N-acetylneuraminic acid was associated with myocardial infarction19. Given that there were associations between cardiovascular complications and retinal8,20 or renal7 complication of persons with T2D, N-acetylneuraminic acid could contribute to the shared etiology among the cardiovascular, retinal, and renal complications of persons with T2D. Myocardial infarction model rats which were knocked down Neuraminidase1, an N-acetylneuraminic acid-producing enzyme, showed reduced myocardial damage compared to the control rats due to the reduced accumulation of the inflammatory cells to the ischemic site21. The contribution of the N-acetylneuraminic acid to the pathogenesis of myocardial infarction via inflammation suggested that N-acetylneuraminic acid could contribute to the pathogenesis of DR and DKD via the inflammation. N-acetylneuraminic acid was reported to bind to the RhoA and Cdc42 and activate Rho/Rho-associated coiled-coil containing protein kinase (ROCK) signaling pathway which was involved in various biological processes including inflammation21,22. In persons with diabetes, activation of ROCK was reported for kidney22, retinal vessels, and retinal pigment epithelium23, suggesting that ROCK activation induced by N-acetylneuraminic acid could be involved in the pathogenesis of the DR and DKD.

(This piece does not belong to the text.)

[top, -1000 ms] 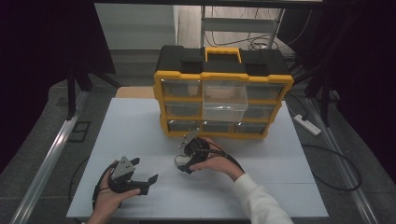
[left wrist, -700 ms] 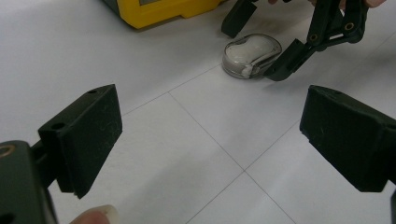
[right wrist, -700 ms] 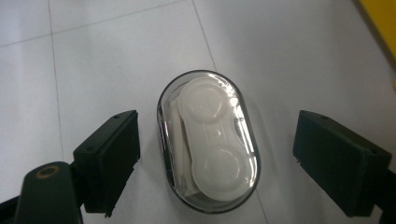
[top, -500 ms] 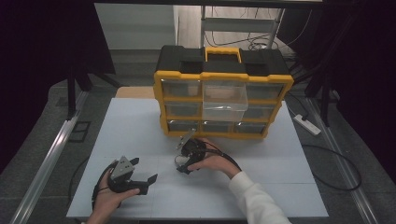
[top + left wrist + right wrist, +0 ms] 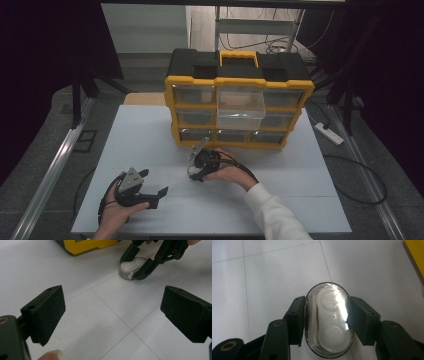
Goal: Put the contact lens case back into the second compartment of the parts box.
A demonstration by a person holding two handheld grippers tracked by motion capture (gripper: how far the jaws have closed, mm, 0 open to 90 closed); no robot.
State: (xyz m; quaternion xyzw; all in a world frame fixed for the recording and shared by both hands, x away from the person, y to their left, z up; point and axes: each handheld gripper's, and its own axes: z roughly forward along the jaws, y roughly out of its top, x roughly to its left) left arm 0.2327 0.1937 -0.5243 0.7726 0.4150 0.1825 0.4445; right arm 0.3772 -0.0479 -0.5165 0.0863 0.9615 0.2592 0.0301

Additionally, piperidine was detected as a complication-associated metabolite. Piperidine was previously reported to have pharmacological activities to regulate blood flow and vascular resistance via the muscarinic receptor and sympathetic nervous system24, suggesting its potential contribution to the vascular-associated complications of T2D. Piperidine was also reported as one of the metabolites which could be utilized for predicting retinopathy of prematurity (ROP)25. Since the microvasculature of the retina is affected in ROP, piperidine might contribute to the complications of T2D via microvascular-associated pathology.

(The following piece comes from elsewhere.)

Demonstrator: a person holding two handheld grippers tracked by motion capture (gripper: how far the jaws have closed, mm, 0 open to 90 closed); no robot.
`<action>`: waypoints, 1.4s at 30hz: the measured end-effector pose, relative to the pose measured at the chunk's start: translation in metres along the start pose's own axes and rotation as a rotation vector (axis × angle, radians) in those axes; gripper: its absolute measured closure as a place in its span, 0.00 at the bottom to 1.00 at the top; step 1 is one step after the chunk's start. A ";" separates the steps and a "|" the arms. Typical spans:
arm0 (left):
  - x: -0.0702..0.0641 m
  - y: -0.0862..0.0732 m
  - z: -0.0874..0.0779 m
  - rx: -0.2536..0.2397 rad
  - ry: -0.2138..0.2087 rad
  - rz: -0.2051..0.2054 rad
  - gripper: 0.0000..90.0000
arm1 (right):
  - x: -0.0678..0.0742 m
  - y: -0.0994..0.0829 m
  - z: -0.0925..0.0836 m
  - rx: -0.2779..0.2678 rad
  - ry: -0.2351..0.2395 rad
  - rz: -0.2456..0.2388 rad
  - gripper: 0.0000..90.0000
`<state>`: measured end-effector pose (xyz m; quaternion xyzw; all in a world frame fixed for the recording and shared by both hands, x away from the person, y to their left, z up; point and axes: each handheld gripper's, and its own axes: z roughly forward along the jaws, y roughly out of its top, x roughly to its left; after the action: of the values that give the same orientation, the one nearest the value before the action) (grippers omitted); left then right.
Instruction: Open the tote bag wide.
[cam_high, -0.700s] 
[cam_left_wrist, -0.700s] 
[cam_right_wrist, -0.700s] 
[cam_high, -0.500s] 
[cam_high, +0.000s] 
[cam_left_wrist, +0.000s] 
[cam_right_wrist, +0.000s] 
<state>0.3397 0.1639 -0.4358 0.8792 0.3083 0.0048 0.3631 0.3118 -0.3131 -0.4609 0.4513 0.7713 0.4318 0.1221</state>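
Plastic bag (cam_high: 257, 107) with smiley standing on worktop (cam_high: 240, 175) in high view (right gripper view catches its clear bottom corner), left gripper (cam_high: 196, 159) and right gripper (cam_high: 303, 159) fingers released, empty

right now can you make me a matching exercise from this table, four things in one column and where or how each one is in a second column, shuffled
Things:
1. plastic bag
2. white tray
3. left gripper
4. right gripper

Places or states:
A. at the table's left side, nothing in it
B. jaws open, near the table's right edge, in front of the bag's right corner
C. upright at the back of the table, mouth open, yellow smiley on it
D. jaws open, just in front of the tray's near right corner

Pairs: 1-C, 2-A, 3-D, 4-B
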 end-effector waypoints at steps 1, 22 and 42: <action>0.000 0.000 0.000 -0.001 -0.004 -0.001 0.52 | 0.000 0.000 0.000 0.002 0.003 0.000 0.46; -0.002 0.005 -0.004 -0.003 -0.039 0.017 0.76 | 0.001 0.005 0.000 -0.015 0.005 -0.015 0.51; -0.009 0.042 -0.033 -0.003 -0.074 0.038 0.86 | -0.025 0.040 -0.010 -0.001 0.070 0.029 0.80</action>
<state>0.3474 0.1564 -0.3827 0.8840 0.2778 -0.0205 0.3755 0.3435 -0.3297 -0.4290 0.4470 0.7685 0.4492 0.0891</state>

Our MSEA revealed the enrichment of the fatty acid biosynthesis-related metabolites in persons with T2D with complications. In T2D, increased insulin resistance leads to compensatory hyperinsulinemia, which causes inflammation26. Since inflammation promotes the fatty acid biosynthesis in the liver27, our result could reflect the severer inflammation due to the increased insulin resistance in persons with T2D with the complications.

In conclusion, our metabolomic analysis identified the metabolomic features of persons with T2D with complications. These findings will contribute to revealing the etiology of DR and DKD. Additionally, T2D complications-associated metabolites identified in our study will be potential biomarkers for the early identification of persons with T2D with critical complications.